While at a bar, he meets Brenda, played by Brenda James, and they go off into the woods together. While there, they find an asteroid and an alien life form. The alien attacks Grant, entering his body, and over the course of the next couple of days, it begins to transform him into something less than human, spelling trouble for the small town of Wheelsy.
Written and directed by James Gunn, “Slither” pulls off the rare feat of being entertaining and engaging from beginning to finish. Whereas many modern horror movies lose their momentum about halfway through, “Slither” steadily builds to its inspired, grossed-out climax.
Part of this can be attributed to veteran screenwriter James Gunn. His screenwriting experience covers everything from the “Dawn of the Dead” remake to the live-action “Scooby Doo” films.
Part of the movie’s success is also derived from the ensemble cast. Comprised of actors such as Nathan Fillion, Elizabeth Banks and the ever-excellent Gregg Henry, “Slither” manages a strong cast of smaller actors that work surprisingly well together. Fillion can be recognized from the television show “Firefly.” He plays Sheriff Bill Pardy, a wise-cracking lawman who harbors a less-than-subtle crush on Starla.
Gregg Henry, an actor notorious for playing the jerk in movies, stays true to form as the arrogant Mayor Jack MacReady. Immediately amusing in his own way, Henry manages to become an incredibly sympathetic character despite the fact that a real-life equivalent would receive an opposite reaction.
Horror and sci-fi fans, the target audience for the film, will be the ones to get the most enjoyment out of it.
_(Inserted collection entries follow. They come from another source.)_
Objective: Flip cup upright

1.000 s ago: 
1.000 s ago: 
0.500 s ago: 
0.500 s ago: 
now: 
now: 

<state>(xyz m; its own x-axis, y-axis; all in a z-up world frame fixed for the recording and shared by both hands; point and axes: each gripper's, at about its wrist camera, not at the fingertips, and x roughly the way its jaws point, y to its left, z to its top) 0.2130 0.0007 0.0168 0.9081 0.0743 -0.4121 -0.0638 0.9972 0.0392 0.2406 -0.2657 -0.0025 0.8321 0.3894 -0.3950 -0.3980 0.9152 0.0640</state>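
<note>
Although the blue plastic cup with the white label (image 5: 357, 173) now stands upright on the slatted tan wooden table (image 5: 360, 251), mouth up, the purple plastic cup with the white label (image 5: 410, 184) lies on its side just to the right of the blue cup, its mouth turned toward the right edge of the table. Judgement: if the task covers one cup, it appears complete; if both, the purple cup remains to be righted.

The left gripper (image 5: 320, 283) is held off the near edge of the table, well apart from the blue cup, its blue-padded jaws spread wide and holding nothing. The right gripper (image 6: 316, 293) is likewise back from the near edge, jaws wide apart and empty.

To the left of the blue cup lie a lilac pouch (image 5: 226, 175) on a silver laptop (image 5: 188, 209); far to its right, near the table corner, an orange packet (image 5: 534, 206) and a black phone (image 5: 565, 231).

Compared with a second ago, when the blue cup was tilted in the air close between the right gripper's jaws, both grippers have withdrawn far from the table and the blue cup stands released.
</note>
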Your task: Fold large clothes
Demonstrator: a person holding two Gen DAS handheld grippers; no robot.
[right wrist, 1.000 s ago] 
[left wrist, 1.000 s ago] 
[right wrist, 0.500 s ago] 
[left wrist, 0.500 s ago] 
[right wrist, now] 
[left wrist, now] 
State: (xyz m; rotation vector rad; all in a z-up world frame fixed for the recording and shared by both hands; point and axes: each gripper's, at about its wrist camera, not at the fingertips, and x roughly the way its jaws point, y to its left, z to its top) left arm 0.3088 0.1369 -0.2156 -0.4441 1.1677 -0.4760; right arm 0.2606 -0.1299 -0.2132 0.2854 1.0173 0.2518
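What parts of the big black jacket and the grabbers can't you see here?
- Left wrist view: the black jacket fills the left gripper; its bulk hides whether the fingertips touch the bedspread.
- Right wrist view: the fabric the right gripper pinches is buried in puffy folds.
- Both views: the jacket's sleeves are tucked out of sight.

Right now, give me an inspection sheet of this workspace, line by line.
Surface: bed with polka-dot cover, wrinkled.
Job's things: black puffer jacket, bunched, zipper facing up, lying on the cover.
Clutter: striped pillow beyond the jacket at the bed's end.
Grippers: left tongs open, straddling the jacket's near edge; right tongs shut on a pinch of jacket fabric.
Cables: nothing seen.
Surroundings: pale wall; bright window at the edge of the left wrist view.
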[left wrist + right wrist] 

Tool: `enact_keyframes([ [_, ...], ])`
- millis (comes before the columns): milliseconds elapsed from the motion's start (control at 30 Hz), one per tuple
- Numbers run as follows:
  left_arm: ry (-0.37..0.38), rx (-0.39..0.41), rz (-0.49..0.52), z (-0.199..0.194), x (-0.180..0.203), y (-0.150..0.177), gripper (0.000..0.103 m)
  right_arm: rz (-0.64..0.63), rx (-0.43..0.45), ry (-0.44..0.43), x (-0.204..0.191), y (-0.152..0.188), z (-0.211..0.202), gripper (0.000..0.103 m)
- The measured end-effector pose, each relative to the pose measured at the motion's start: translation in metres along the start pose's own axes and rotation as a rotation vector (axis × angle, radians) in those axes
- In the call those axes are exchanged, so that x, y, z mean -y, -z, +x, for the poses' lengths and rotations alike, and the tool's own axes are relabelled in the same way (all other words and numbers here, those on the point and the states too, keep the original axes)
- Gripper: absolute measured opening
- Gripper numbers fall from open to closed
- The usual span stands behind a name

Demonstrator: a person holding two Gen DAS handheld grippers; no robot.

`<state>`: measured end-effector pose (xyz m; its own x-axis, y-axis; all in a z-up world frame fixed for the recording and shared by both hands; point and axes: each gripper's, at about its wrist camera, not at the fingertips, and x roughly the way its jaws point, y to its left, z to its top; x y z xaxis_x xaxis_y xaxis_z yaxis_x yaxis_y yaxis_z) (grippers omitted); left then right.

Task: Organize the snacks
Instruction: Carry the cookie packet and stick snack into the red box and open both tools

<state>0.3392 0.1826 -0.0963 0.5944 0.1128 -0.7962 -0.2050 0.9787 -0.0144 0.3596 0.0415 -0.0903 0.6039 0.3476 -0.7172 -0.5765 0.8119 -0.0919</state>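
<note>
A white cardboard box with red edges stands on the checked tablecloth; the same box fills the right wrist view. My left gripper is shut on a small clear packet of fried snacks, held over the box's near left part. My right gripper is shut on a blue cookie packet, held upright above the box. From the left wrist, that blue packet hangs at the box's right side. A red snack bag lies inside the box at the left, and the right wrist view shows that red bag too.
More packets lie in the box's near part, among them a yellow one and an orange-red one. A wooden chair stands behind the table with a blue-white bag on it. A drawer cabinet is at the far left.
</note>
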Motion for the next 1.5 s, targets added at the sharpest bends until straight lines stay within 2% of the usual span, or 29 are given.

Essentially an homage to an assortment of movies of both genres, the movie draws from others such as “The Fly,” “Night of the Creeps” and “Invasion of the Body Snatchers.” While it helps to have a wide background in films such as these, “Slither” still proves entertaining for newcomers.
Gory and clever are the best words to describe “Slither.” The sharp dialogue delivered by the cast, and extreme gore found within the film, should appeal to horror and sci-fi fans alike.